Here, by diverting an existing pre-trained language model for the text generation unit 42 and the text understanding unit 43, it can be regarded that pre-learning of the text generation unit 42 and the text understanding unit 43 has been performed. However, the existing language model cannot be used as it is for the text generation unit 42. This is because an existing language model having the ability to generate text has an encoder-decoder type structure.

A language model having an encoder-decoder type structure is disclosed in Reference 1, for example.

<Reference 1>Exploring the Limits of Transfer Learning with a Unified Text-to-Text Transformer

An encoder-decoder type structure is a structure in which text is first given as an input, converted into feature amounts by the encoder, the feature amounts are input to the decoder, and the decoder generates text. In the present embodiment, since the image feature amount is input to the text generation unit 62, an arbitrary neural network such as a linear transformation layer is added before the decoder instead of using the encoder of the existing language model in Reference 1. This configuration makes it possible to convert image feature amounts into feature amounts suitable for language models, input them to the decoder, and generate text.
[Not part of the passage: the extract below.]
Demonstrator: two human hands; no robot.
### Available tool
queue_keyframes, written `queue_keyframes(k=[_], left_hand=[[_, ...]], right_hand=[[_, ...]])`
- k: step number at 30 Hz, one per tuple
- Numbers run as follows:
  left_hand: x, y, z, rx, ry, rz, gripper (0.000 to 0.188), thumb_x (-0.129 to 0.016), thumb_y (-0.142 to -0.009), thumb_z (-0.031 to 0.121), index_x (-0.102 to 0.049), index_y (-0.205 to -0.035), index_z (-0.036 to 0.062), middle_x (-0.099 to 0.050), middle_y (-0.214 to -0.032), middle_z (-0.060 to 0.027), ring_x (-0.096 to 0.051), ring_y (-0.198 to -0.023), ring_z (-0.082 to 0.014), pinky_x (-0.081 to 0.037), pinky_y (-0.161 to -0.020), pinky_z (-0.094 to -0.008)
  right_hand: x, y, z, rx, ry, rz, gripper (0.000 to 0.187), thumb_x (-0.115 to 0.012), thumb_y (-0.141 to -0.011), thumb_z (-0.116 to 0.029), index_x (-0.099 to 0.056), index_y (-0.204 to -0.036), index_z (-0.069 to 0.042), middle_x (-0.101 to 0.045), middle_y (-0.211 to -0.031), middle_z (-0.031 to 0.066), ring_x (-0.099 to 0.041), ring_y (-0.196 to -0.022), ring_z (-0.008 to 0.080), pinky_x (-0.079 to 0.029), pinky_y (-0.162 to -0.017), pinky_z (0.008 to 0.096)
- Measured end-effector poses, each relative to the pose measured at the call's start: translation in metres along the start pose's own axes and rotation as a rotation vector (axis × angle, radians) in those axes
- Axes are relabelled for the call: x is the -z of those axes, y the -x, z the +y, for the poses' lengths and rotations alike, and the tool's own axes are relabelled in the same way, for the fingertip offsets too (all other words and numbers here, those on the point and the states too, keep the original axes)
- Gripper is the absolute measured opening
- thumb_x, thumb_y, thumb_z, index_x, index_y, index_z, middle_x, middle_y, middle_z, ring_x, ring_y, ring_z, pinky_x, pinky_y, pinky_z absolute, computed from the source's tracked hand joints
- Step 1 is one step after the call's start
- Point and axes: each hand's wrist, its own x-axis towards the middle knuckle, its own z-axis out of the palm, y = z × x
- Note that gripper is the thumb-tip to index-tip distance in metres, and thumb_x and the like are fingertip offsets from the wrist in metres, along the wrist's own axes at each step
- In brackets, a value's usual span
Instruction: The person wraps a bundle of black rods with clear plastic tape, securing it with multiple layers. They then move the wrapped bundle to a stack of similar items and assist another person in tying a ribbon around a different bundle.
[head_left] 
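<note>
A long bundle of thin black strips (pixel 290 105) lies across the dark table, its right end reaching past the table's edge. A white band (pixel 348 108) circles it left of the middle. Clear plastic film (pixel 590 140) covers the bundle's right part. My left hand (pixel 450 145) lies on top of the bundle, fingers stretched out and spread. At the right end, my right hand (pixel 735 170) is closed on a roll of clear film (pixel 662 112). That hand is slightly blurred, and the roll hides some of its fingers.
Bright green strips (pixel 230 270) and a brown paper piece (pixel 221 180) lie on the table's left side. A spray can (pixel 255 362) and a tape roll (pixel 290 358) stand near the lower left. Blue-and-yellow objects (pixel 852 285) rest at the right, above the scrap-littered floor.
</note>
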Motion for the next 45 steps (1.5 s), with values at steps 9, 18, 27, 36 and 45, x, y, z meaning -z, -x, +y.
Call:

Then, referring back to FIG. 4, the text understanding unit 43 acquires attached text data of the query data from the input unit 30, and acquires attached text data of one specific pair of pieces of support data in five types of one pair from the selection unit 32. The text understanding unit 43 vectorizes a text pattern of the attached text data of the query data to extract a text feature amount for query, and vectorizes a text pattern of the attached text data of the support data to extract a text feature amount for support.

For example, the text understanding unit 43 converts text data into vectors by an existing language model such as Bidirectional Encoder Representations from Transformers (BERT).

As described above, the attached text data is attached to the image data in the training phase, but the attached text data may not be attached to the image data in the inference phase. In such a case, the text understanding unit 43 uses (regards) the image-derived generated text data for query generated by the text generation unit 42 as attached text data to extract a feature amount of the text data derived from the image but used for the query.

Next, the feature amount mixing unit 44 generates a mixed feature amount as the feature amount for query by projecting the image feature amount for query extracted by the image understanding unit 41 and the text feature amount for query extracted by the text understanding unit 43 onto the same vector space and mixing the image feature amount for query and the text feature amount for query. Similarly, the feature amount mixing unit 44 generates a mixed feature amount as the feature amount for support by projecting the image feature amount for support extracted by the image understanding unit 41 and the text feature amount for support extracted by the text understanding unit 43 onto the same vector space and mixing the image feature amount for support and the text feature amount for support. In the process of mixing the image feature amount and the text feature amount, there are cases where one feature amount is projected to the vector space of the other feature amount, and where one feature amount is projected to a third vector space different from each other.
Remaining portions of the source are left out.